Is using volatile on shared memory safe? - c++

Lets suppose following:
I have two processes on Linux / Mac OS.
I have mmap on shared memory (or in a file).
Then in both processes I have following:
struct Data{
volatile int reload = 0; // using int because is more standard
// more things in the future...
};
void *mmap_memory = mmap(...);
Data *data = static_cast<Data *>(mmap_memory); // suppose size is sufficient and all OK
Then in one of the processes I do:
//...
data->reload = 1;
//...
And in the other I do:
while(...){
do_some_work();
//...
if (data->reload == 1)
do_reload();
}
Will this be thread / inter process safe?
Idea is from here:
https://embeddedartistry.com/blog/2019/03/11/improve-volatile-usage-with-volatile_load-and-volatile_store/
Note:
This can not be safe with std::atomic<>, since it does not "promise" anything about shared memory. Also constructing/destructing from two different processes is not clear at all.

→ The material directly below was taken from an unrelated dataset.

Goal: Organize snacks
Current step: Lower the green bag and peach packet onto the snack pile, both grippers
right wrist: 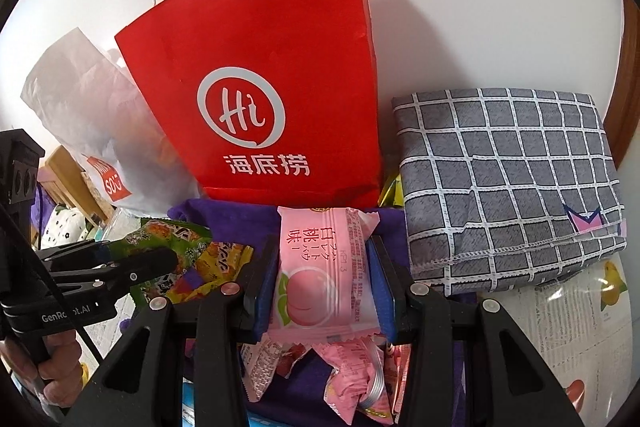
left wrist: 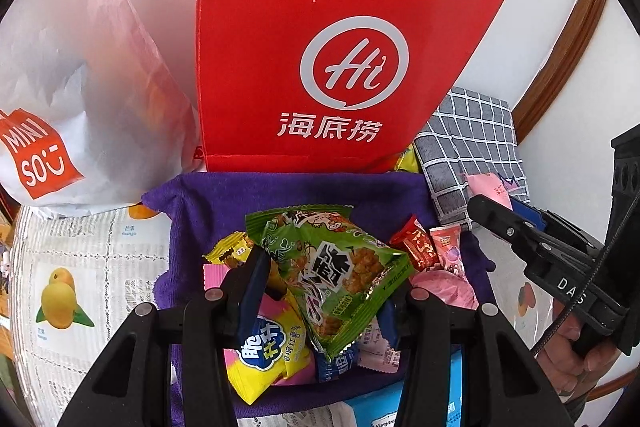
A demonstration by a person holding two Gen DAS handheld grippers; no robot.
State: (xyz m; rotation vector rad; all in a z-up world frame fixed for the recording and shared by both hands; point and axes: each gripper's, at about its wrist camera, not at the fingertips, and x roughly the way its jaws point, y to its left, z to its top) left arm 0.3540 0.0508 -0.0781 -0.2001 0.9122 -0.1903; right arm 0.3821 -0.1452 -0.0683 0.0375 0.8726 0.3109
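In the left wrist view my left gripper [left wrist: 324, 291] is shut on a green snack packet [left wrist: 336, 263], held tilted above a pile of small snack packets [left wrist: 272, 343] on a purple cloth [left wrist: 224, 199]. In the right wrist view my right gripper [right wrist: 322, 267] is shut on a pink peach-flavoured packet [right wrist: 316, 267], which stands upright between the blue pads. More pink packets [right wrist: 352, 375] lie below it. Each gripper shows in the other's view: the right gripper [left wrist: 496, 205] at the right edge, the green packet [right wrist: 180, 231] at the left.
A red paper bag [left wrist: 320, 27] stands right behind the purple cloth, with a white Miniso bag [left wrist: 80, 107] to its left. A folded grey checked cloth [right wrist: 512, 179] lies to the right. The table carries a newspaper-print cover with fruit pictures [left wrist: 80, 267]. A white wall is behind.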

Will this be thread / inter process safe?
No.
From your own link:
One problematic and common assumption is that volatile is equivalent to “atomic”. This is not the case. All the volatile keyword denotes is that the variable may be modified externally, and thus reads/writes cannot be optimized.
Your code needs atomic access to the value. if (data->reload == 1) won't work if it reads some partial/intermediate value from data->reload.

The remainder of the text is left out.